18.08.2019 - Als sein Haus zwangsversteigert werden sollte, soll ein Mann das Gebäude in die Luft gejagt haben. Die Trümmer beschädigten zwei Nachbargebäude, verletzt wurde zum Glück niemand. Jetzt beginnt der Prozess.

  • Rettungskräfte von Feuerwehr und THW stehen vor den Trümmern eines Wohnhauses in Birkenau. Foto: Boris Roessler/Archiv © dpa - Deutsche Presse-Agentur

    Rettungskräfte von Feuerwehr und THW stehen vor den Trümmern eines Wohnhauses in Birkenau. Foto: Boris Roessler/Archiv © dpa - Deutsche Presse-Agentur GmbH

Darmstadt (dpa/lhe) - Weil er sein Haus im südhessischen Birkenau gesprengt haben soll, steht ein 59-Jähriger ab Dienstag (20.8.) vor dem Darmstädter Landgericht. Die Staatsanwaltschaft wirft ihm unter anderem Herbeiführung einer Sprengstoffexplosion und besonders schwere Brandstiftung vor. Der Strafrahmen für besonders schwere Brandstiftung liegt zwischen zwei und 15 Jahren Freiheitsstrafe, die fürs Auslösen einer Explosion zwischen einem und 15 Jahren. Das Haus sollte am Tag der Detonation zwangsversteigert werden.

Das Haus explodierte am 22. März 2019 gegen 7.45 Uhr und brannte bis auf die Grundmauern nieder. Durch die Detonation waren nach Angaben der Polizei Gebäudeteile bis zu 30 Meter hoch und 50 Meter weit durch die Luft geschleudert worden. Umherfliegende Trümmer hatten zwei andere Gebäude beschädigt, aber niemanden verletzt.

Die Sachschäden durch die Explosion werden nach Angaben der Staatsanwaltschaft bislang auf 400 000 Euro geschätzt. Laut Anklage hat der Birkenauer in Anbetracht der drohenden Zwangsversteigerung vor dem Amtsgericht in Fürth (Odenwald) Gas und Kraftstoff in seinem Haus mit einem selbstgebauten Zeitzünder in Brand gesetzt und zur Explosion gebracht.
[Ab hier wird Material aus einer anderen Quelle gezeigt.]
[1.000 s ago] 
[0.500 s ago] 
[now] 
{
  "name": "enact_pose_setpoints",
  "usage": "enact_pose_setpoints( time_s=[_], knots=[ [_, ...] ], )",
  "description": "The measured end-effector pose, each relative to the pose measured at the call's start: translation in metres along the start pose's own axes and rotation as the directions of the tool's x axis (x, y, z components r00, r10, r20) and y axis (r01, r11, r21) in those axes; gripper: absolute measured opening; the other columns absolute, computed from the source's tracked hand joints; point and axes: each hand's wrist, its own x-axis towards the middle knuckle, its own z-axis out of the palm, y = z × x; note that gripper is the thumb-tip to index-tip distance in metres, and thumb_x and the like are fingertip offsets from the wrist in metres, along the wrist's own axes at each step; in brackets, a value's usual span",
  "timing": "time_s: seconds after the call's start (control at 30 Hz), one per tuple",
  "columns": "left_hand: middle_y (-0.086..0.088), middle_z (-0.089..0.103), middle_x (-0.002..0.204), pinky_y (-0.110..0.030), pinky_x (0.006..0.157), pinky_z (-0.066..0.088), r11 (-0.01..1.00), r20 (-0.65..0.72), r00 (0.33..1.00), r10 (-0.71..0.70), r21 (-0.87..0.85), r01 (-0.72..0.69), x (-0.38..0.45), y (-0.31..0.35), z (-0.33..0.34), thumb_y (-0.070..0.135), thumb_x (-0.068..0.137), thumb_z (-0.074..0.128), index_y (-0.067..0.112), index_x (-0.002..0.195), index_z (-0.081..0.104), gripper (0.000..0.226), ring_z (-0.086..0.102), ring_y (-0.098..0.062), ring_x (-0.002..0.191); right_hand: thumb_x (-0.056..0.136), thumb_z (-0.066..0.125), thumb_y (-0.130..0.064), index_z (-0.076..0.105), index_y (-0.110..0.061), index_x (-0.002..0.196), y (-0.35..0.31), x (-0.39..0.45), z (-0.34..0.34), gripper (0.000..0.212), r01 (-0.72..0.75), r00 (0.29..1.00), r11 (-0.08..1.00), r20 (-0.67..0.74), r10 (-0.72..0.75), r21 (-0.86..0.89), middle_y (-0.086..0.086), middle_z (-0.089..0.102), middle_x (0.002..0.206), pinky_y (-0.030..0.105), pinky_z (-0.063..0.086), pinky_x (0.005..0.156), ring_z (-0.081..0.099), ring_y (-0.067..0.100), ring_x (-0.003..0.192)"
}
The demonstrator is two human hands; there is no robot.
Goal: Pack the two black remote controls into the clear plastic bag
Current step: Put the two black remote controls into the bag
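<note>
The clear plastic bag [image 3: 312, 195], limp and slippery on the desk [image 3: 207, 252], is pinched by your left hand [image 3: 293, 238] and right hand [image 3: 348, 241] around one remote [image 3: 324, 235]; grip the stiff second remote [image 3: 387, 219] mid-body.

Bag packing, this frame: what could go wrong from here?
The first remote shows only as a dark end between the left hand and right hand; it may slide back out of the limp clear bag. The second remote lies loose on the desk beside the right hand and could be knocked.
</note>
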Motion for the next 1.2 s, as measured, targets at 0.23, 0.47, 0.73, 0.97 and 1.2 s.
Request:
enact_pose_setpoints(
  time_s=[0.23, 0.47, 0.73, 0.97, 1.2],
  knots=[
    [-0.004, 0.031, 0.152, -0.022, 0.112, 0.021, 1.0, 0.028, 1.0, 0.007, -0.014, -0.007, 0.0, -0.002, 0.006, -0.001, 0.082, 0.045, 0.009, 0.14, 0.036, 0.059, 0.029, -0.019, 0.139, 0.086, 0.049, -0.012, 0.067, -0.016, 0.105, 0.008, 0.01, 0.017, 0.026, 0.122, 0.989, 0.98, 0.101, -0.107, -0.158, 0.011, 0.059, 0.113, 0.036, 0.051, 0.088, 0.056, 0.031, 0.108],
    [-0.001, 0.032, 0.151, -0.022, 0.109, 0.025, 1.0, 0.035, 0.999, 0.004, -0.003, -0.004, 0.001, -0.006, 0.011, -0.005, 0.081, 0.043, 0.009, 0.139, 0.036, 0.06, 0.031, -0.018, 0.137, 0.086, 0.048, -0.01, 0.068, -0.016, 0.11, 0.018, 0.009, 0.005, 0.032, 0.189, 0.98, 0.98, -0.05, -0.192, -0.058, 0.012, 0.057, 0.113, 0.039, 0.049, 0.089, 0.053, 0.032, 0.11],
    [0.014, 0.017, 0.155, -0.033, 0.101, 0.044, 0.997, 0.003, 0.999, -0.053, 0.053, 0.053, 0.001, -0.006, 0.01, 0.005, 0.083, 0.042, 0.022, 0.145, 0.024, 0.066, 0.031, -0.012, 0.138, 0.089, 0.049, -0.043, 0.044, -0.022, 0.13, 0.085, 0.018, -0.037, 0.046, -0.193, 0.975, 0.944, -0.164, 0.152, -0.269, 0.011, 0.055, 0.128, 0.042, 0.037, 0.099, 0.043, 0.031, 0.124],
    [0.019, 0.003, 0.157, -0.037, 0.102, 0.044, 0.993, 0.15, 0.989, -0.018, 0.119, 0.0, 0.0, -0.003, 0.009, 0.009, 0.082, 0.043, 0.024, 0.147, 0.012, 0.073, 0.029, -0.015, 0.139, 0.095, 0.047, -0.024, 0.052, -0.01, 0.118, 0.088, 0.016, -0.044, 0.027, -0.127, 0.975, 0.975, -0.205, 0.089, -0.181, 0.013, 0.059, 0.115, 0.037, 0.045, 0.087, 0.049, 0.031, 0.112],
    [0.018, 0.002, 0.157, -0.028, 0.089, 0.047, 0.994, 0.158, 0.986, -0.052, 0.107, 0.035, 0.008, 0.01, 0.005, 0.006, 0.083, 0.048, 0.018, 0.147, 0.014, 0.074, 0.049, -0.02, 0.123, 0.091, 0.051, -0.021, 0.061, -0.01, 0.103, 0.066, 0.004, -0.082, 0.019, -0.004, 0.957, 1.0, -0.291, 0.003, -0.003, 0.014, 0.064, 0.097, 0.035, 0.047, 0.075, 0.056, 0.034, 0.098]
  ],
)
Der 59-Jährige war nach der Sprengung verschwunden, Rettungskräfte und Polizei hatten es zunächst für möglich gehalten, dass er auf dem Grundstück unter den Trümmern seines Hauses begraben wurde. Da Ermittler und Staatsanwaltschaft noch am Tag der Explosion einen Zusammenhang zur Zwangsversteigerung vermuteten und Brandermittler in den Trümmern mehrere Gasflaschen gefunden hatten, war der Hausbesitzer zur Fahndung ausgeschrieben worden. Zwei Tage später, am 24. März, suchte der Mann das von der Polizei abgesperrte Trümmergrundstück auf. Dabei konnte er festgenommen werden.

Für die Verhandlung vor der 18. Großen Strafkammer sind bislang drei Verhandlungstage bis zum 29. August angesetzt.